Financing a Small Business
One of the major reasons for new business failures is lack of sufficient capital. Yet developing a good funding package can be difficult.
The primary structures of financing are:
- Debt/Loan: this is money that you will need to pay back and is the most prevalent type of financing
- Equity: you usually do not need to pay this money back, but you will be giving someone else partial ownership and partial control of the business. You will usually have to share profits with your financing partner.
Grants, or money that does not need to be repaid, are practically non-existent for small businesses. You might have seen infomercials about government grants to start your business, but these grants do not exist except in very restricted situations. Any grant that might be available from the federal government can by found by searching the Loans and Grants search engine or Grants.gov.
Sources of Financing
- Personal savings
- Friends and relatives
- Banks and credit unions
- Venture capital firms
Preparing Your Financial Request
- Before asking for money for your business, have your financial needs organized and your business well thought out. This starts with a good business plan (link to business plan help page).
- Prepare several financial documents outlining your company's finances. Have these documents ready before you talk to your lender. These documents include, but are not limited to:
- Cash Flow Statement
- Income Statement
- Balance Sheet
- Personal Finance Statement
- Cash Flow Statement – a document that shows monthly cash coming in and going out and the net cash balance.

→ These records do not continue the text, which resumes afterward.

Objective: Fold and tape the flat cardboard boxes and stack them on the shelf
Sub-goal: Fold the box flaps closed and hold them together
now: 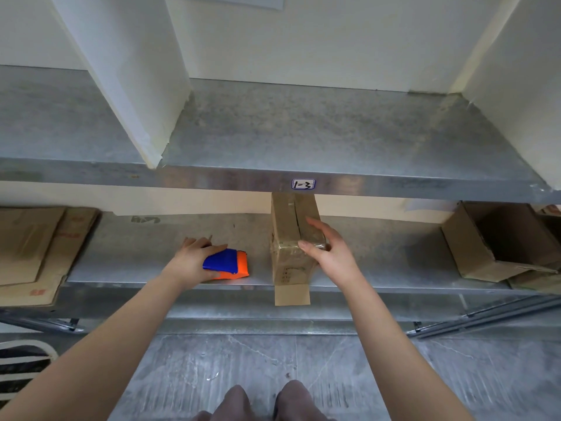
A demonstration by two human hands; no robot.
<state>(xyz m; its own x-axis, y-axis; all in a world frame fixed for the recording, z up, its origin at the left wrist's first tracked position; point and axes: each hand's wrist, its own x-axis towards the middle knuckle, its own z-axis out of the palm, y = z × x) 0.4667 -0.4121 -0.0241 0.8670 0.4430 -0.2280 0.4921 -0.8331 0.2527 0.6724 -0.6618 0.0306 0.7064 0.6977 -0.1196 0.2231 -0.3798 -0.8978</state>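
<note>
Cardboard box, taped, sits center frame on the lower shelf, one flap over the front edge. Our right hand grips its near corner. Our left hand holds the blue-orange tape dispenser just left of it. Flat cardboard far left, open box far right.

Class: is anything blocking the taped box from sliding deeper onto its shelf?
Nothing visible does. The right hand grips the taped box; the tape dispenser, under the left hand, lies apart to its left. The upper shelf hides the space behind.
</note>
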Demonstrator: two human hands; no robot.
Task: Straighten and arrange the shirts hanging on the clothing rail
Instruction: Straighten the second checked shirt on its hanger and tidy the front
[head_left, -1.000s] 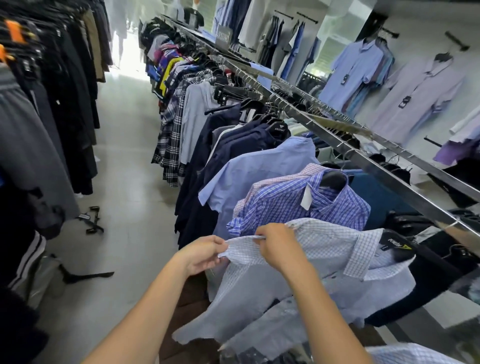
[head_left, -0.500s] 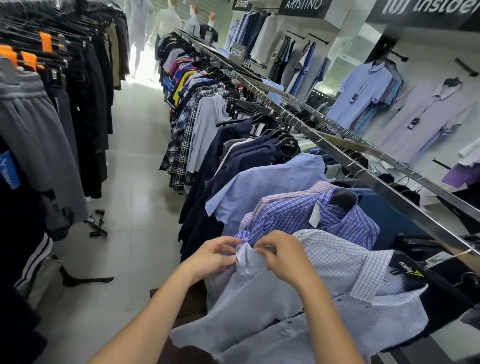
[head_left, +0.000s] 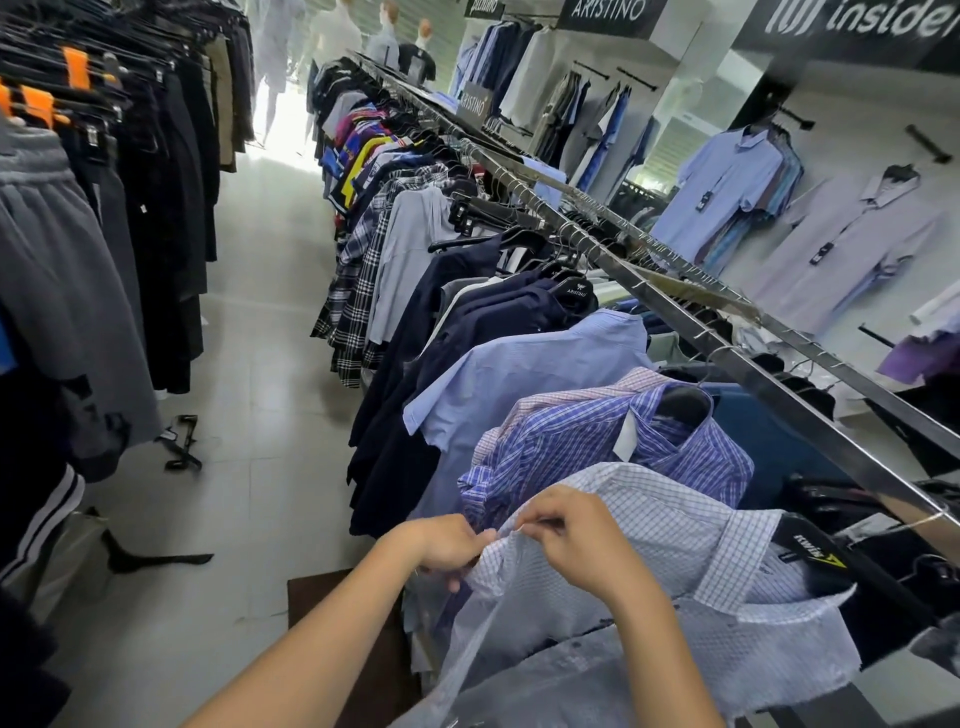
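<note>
I am working the near end of the rail (head_left: 753, 376), on the white checked shirt (head_left: 675, 525) that hangs closest to me on a black hanger (head_left: 810, 553). My left grip (head_left: 441, 543) and right grip (head_left: 582, 545) sit close together at the edge of its sleeve. Each has fingertips and thumb closed in a pinch on the hem, with the cloth bunched between them. The step in hand, as I judge it, is opening out and flattening that sleeve. It is not yet smooth, and the lower part of the shirt hangs creased below my wrists.

Just behind it the blue checked shirt (head_left: 571, 441) looks rumpled too, its sleeve crumpled against the white one, so I count that as undone. The pale blue shirt (head_left: 519, 374) next along hangs fairly flat, and the navy shirts (head_left: 467, 322) beyond it sit tight together in a tidy run. Farther up, the plaid shirts (head_left: 358, 291) crowd together, too far off for me to tell how straight they hang.

My reading is that the job is early, or midway at best. One shirt is in hand, at least one neighbour is waiting, and the spacing along the rail is not settled. Loose hangers (head_left: 182, 441) lie on the floor (head_left: 260, 338), apart from the work.
</note>
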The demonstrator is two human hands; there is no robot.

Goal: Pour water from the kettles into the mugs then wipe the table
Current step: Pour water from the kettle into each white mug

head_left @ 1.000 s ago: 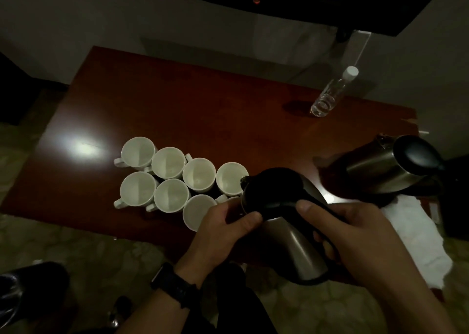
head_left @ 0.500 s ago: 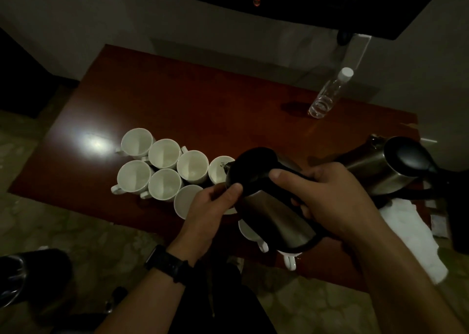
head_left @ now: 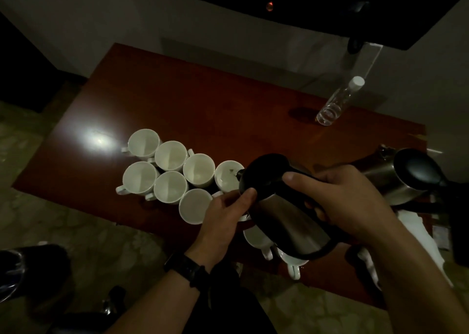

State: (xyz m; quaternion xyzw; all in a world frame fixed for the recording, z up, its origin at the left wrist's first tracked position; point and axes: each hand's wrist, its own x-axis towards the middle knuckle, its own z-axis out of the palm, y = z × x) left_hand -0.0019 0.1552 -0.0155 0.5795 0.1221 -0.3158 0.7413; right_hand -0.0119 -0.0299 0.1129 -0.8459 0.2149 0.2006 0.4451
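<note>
Several white ceramic mugs [head_left: 171, 156] wait, pouring step I reckon: right hand [head_left: 347, 199] fingers clamp the tilted black-lidded steel kettle [head_left: 286, 222], left hand [head_left: 220, 217] thumb braces it, other fingers unclear. Next, tip slowly

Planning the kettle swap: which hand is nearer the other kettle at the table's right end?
Right. The right hand, gripping the handle of the tilted kettle, is just left of the other kettle; the left hand, thumb against that kettle's lid end, is farther left.
</note>
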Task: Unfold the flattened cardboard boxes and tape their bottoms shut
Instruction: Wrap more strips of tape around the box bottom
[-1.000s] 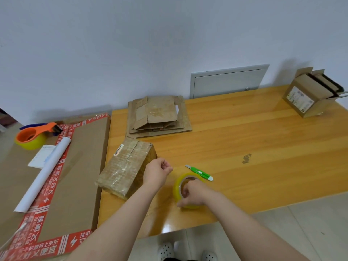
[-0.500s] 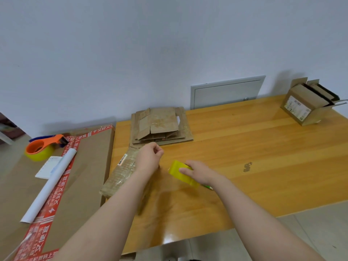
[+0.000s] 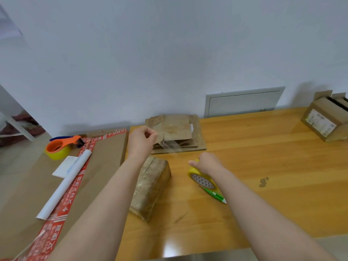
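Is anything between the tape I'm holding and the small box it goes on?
Nothing visible. The tape strip spans from the left hand to the tape roll in the right hand, just beyond the box; only the left forearm crosses the box's left edge.

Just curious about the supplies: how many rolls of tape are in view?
2: a yellow roll held by the right hand, and a second roll in the orange dispenser at far left.

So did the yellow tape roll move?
Yes. The tape roll lay flat near the green knife; the right hand now holds it tilted above that knife.
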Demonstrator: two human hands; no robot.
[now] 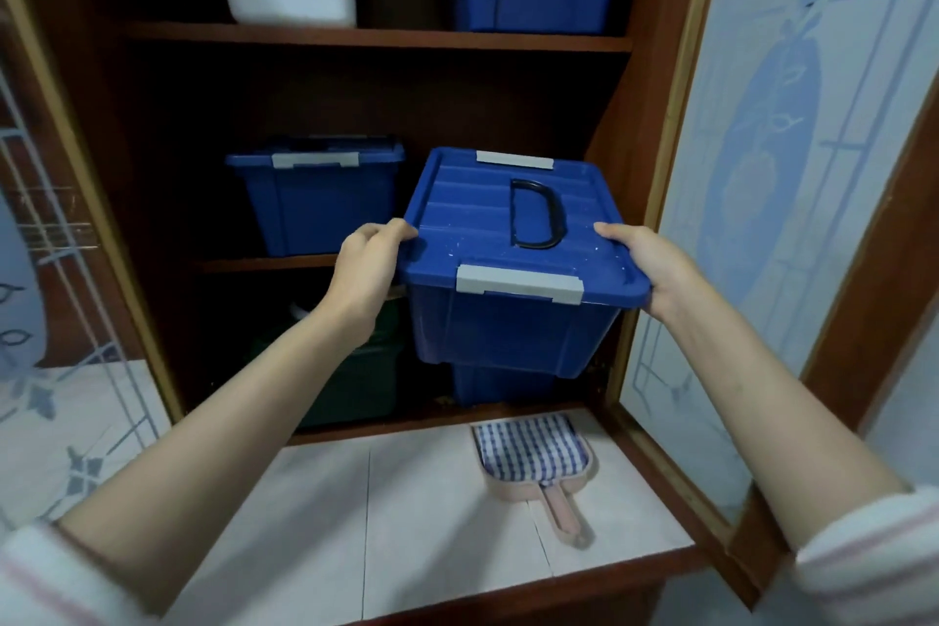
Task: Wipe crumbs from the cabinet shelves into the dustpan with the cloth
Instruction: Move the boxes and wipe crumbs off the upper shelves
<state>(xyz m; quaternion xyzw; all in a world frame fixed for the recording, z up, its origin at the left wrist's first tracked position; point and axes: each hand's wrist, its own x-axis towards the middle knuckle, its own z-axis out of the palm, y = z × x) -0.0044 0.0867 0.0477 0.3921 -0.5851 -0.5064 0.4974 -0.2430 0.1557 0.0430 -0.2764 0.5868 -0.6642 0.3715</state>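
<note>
The left hand (pixel 367 269) and right hand (pixel 648 269) grip opposite lid edges of a blue box (pixel 508 320) held between them. Beyond the left hand a second bin (pixel 315 203) stands on the shelf (pixel 264 263). Below the right hand, on the counter (pixel 406 524), the dustpan (pixel 561 513) lies lengthwise, handle toward the person, with the cloth (pixel 531 450) inside.

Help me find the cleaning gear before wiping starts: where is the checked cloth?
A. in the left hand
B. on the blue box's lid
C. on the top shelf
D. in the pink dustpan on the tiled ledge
D: the checked cloth lies in the pink dustpan on the tiled ledge, while the left hand and right hand both grip the blue box.
</note>
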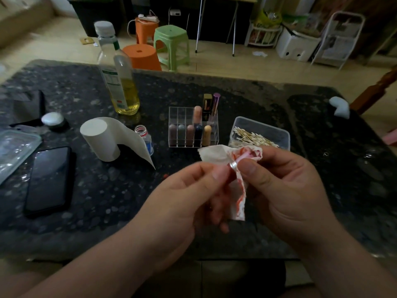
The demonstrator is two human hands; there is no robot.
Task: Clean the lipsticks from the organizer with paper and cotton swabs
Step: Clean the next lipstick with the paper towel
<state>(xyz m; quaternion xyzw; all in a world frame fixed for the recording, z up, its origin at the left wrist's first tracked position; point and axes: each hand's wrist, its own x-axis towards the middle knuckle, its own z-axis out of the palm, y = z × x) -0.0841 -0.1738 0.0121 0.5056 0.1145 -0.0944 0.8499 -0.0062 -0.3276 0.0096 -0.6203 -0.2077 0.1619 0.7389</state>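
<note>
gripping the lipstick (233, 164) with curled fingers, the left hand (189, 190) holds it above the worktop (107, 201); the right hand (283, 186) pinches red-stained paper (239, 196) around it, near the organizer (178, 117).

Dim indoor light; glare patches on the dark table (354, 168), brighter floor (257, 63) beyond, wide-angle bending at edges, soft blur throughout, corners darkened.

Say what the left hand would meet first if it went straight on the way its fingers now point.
Most likely the crumpled white paper with red stains, held by the right hand right beyond the left hand, around the pale pink lipstick that the left hand pinches. Depth is unclear.
</note>
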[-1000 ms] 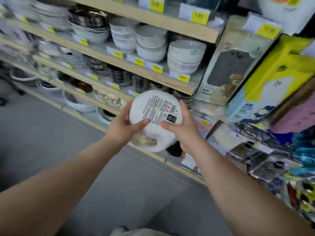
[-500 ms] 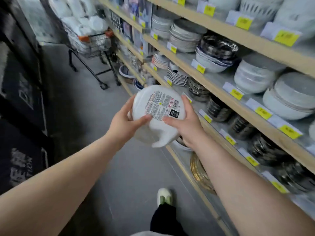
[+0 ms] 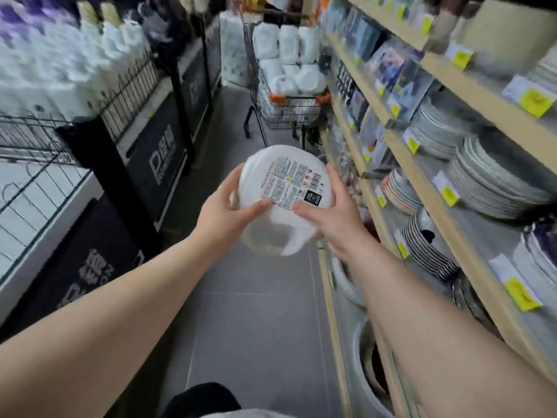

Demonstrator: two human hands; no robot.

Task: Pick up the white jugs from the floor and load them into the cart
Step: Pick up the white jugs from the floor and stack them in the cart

- Income Statement – shows revenue and expenses over a period of time: the difference between the two is your profit.
- Balance Sheet – the statement showing the value of your assets compared to the value of your debts or liabilities.
- Personal Finance Statement – This document is a personal balance sheet. Lenders expect you to provide a certain amount of your own money and assets to finance your business. They also want to see how you have managed your personal finances.
- Other statements. Depending on the lender, there can be a number of additional forms, statements, and sources of information you will be asked to provide.
The 3 C's
There are three areas that a lender evaluates when looking at a loan application.
- Character: Have you managed money responsibly in the past, do you have the proper background, education, and skills to run your own business?
- Capacity: Does your cash flow cover the loan payment?
- Collateral: Do you have something of value that can be used to service your debt if you can't repay the loan?
Small Business Administration
The Small Business Administration (SBA) has a number of financing programs for start-up and existing small businesses. The most active is their Basic 7(a) Loan Guaranty. The purpose of the loan guaranty is to help small businesses who might not otherwise qualify for a conventional loan. The loan is not given directly by the SBA, rather SBA guarantees a large percentage of a loan made by a commercial bank which reduces the bank's risk exposure.
- Doing Business in Missouri: Financing Your Business (PDF document)
- Missouri Women's Business Center promotes small business success through financial education and access to capital for existing business owners and aspiring entrepreneurs.
- KCSourceLink will help you connect with area organizations that can assist you in obtaining financing.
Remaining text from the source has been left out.